Your assignment: Any picture in the material should be left out, while all other lines are copied exactly.

(Beginning of Input data)

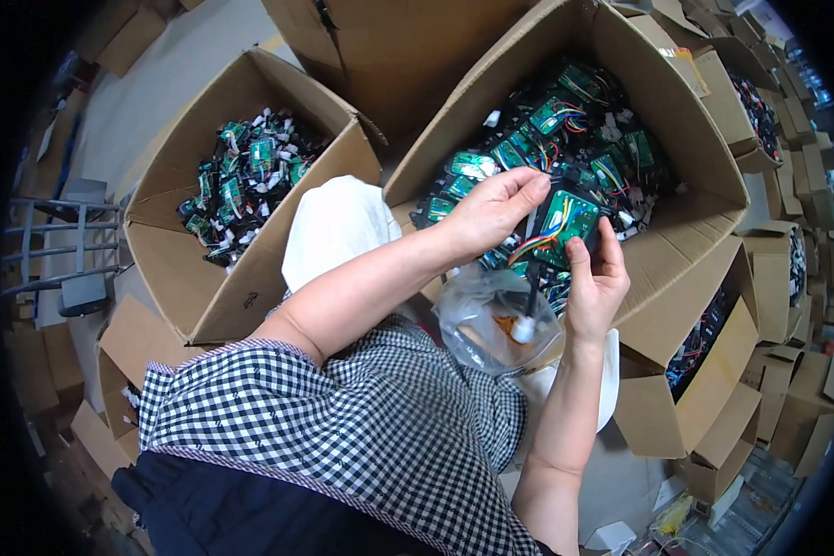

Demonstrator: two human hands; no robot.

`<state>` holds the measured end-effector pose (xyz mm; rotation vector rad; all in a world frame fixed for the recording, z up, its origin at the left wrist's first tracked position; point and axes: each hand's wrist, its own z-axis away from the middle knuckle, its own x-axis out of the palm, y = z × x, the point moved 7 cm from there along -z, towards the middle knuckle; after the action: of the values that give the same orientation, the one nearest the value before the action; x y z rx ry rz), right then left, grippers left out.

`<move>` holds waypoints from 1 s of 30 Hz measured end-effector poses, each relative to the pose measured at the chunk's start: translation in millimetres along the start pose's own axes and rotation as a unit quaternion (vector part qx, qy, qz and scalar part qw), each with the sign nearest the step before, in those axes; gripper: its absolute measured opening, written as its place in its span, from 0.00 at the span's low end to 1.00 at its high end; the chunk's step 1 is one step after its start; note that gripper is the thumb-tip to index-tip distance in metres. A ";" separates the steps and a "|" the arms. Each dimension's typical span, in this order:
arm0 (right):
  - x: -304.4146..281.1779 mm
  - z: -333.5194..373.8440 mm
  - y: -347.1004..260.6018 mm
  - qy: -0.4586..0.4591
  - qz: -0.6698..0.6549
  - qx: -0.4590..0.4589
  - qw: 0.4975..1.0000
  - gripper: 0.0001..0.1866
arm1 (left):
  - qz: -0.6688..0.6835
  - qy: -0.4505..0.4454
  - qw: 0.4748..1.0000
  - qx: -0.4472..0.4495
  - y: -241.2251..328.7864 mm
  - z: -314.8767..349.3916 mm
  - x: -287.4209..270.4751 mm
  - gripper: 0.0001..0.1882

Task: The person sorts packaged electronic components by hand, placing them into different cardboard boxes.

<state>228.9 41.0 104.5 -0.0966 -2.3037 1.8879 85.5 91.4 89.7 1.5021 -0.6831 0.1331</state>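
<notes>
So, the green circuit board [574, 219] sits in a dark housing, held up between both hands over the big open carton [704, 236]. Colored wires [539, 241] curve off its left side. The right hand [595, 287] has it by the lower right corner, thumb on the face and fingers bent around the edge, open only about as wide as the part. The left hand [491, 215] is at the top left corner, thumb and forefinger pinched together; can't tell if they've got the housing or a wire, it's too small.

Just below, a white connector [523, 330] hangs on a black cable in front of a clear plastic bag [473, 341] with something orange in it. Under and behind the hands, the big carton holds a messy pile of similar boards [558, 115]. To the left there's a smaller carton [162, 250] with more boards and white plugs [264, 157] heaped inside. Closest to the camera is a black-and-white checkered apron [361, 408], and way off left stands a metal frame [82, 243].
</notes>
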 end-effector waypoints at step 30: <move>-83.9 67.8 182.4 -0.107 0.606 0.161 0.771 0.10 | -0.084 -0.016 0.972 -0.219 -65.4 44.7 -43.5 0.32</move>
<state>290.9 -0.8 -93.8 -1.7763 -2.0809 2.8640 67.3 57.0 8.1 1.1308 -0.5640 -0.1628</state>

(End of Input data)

Answer to the problem:
Demonstrator: two human hands; no robot.

`<state>` holds the measured end-effector pose (xyz mm; rotation vector rad; all in a world frame fixed for the recording, z up, its origin at the left wrist's first tracked position; point and axes: each hand's wrist, its own z-axis away from the middle knuckle, its own x-axis out of the palm, y = z × x, the point moved 7 cm from there along -z, towards the middle knuckle; after the action: of the values that give the same orientation, the one nearest the value before the action; x y z rx ry rz), right then left, grippers left out.

`<move>` holds waypoints from 1 s of 30 Hz measured end-effector poses, each relative to the pose measured at the chunk's start: translation in millimetres along the start pose's own axes and rotation as a unit quaternion (vector part qx, qy, qz and scalar part qw), each with the sign nearest the step before, in those axes; gripper: its absolute measured opening, written as its place in its span, from 0.00 at the span's low end to 1.00 at its high end; the chunk's step 1 is one step after its start; note that gripper is the thumb-tip to index-tip distance in metres. A ";" separates the steps and a "|" the arms. Each dimension's typical span, in this order:
arm0 (right):
  - x: -304.4146..281.1779 mm
  - z: -333.5194..373.8440 mm
  - y: -347.1004..260.6018 mm
  - qy: -0.4586..0.4591
  - qz: -0.6698..0.6549
  - qx: -0.4590..0.4589
  - qw: 0.4975..1.0000
  - gripper: 0.0001..0.1866
arm1 (left):
  - qz: -0.6688..0.6835
  - qy: -0.4505..0.4454
  - qw: 0.4748..1.0000
  - qx: -0.4472..0.4495
  - y: -241.2251..328.7864 mm
  - z: -314.8767..349.3916 mm
  - x: -287.4209..270.4751 mm
  - gripper: 0.0001..0.1882

Task: The person sorts packaged electronic components by hand, placing them into different cardboard boxes.

<state>228.9 41.0 104.5 -0.0966 -2.3037 1.8879 85.5 91.4 89.7 1.5021 -0.6831 0.1331</state>
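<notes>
So, the green circuit board [574, 219] sits in a dark housing, held up between both hands over the big open carton [704, 236]. Colored wires [539, 241] curve off its left side. The right hand [595, 287] has it by the lower right corner, thumb on the face and fingers bent around the edge, open only about as wide as the part. The left hand [491, 215] is at the top left corner, thumb and forefinger pinched together; can't tell if they've got the housing or a wire, it's too small.

Just below, a white connector [523, 330] hangs on a black cable in front of a clear plastic bag [473, 341] with something orange in it. Under and behind the hands, the big carton holds a messy pile of similar boards [558, 115]. To the left there's a smaller carton [162, 250] with more boards and white plugs [264, 157] heaped inside. Closest to the camera is a black-and-white checkered apron [361, 408], and way off left stands a metal frame [82, 243].
</notes>
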 end-effector waypoints at step 30: <move>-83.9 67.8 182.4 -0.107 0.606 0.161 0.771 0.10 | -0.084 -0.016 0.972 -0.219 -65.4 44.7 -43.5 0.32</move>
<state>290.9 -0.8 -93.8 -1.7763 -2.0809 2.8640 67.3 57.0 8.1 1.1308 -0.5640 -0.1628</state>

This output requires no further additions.